*** Block opens ***

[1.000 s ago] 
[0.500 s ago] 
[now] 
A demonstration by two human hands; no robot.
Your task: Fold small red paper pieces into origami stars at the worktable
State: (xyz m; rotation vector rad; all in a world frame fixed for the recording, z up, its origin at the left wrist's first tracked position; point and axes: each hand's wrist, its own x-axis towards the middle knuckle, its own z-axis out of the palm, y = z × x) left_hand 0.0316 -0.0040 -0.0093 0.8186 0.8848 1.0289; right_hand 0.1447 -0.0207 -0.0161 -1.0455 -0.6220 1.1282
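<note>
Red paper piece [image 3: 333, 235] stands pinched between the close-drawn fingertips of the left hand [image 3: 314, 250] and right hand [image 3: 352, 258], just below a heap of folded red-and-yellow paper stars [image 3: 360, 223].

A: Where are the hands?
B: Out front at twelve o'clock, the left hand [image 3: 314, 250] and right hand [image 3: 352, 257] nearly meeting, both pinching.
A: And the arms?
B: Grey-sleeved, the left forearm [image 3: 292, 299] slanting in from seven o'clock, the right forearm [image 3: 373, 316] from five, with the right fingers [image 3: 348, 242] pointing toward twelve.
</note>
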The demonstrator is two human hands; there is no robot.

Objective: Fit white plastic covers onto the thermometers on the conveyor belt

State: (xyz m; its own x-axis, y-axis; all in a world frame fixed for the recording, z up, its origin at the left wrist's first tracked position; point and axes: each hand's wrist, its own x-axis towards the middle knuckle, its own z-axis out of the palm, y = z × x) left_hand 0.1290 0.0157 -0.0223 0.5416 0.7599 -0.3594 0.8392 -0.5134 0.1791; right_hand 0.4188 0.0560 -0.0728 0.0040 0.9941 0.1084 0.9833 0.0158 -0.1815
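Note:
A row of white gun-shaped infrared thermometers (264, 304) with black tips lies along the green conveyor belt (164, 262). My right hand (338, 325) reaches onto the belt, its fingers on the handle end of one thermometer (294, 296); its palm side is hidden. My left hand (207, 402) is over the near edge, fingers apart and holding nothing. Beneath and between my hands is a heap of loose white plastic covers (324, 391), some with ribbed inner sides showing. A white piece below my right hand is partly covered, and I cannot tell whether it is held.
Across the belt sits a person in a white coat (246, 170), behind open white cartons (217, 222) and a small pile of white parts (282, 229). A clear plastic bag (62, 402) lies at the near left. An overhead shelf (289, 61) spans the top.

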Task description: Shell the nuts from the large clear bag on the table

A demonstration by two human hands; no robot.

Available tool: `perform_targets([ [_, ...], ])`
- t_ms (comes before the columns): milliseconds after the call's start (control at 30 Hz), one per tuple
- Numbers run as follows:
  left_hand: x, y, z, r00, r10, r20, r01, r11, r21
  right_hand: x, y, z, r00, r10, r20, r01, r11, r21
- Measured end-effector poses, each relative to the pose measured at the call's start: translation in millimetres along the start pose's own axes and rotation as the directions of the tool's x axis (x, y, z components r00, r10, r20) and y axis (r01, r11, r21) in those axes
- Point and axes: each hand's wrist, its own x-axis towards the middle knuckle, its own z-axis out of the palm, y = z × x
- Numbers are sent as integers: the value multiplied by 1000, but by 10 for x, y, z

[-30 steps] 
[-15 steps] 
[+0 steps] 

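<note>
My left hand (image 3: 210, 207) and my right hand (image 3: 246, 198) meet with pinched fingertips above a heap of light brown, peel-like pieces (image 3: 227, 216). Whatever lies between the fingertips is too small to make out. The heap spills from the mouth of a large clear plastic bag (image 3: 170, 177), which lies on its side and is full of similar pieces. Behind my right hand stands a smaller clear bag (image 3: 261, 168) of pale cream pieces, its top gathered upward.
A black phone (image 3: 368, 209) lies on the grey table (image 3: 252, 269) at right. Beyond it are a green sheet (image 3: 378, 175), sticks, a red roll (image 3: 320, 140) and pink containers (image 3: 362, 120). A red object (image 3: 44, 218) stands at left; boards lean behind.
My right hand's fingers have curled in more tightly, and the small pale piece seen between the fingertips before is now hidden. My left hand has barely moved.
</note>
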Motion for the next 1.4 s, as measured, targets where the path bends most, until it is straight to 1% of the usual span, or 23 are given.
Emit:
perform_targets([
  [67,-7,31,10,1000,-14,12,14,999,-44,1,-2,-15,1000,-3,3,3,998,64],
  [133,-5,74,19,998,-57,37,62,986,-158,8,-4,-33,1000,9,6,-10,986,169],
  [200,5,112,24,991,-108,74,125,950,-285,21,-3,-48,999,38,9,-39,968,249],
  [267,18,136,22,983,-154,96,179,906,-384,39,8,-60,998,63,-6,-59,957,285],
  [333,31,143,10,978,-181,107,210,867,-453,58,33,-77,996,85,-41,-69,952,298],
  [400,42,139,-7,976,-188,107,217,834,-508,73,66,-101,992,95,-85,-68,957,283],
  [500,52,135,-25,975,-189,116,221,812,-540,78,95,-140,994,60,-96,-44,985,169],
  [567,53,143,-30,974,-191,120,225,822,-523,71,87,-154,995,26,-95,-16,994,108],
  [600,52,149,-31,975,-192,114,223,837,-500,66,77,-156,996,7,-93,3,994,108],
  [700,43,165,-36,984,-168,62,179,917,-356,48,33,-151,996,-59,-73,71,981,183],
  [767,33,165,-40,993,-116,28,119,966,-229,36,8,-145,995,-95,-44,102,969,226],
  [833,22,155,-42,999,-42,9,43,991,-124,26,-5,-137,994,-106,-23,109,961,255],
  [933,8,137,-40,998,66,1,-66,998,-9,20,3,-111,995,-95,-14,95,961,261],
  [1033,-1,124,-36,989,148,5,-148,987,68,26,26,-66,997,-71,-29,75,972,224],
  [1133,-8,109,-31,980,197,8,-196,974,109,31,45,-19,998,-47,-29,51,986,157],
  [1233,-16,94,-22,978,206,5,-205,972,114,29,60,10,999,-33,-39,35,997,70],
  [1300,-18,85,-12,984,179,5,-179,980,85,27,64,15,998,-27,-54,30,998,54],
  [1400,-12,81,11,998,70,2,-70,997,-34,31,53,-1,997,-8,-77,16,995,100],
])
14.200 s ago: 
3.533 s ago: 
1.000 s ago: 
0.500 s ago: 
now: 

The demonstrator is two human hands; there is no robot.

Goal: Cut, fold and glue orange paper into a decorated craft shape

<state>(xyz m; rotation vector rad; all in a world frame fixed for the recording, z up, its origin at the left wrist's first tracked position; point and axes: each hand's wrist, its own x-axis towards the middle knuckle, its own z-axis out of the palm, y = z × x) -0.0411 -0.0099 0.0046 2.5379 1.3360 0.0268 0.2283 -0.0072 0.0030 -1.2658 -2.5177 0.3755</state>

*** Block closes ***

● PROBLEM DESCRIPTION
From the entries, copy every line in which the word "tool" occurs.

● RESPONSE AREA
Available tool: `perform_targets([ [_, ...], ])`
- Measured end-effector poses, each relative to the pose measured at the call's start: translation in millimetres along the start pose's own axes and rotation as the directions of the tool's x axis (x, y, z components r00, r10, r20) and y axis (r01, r11, r21) in those axes

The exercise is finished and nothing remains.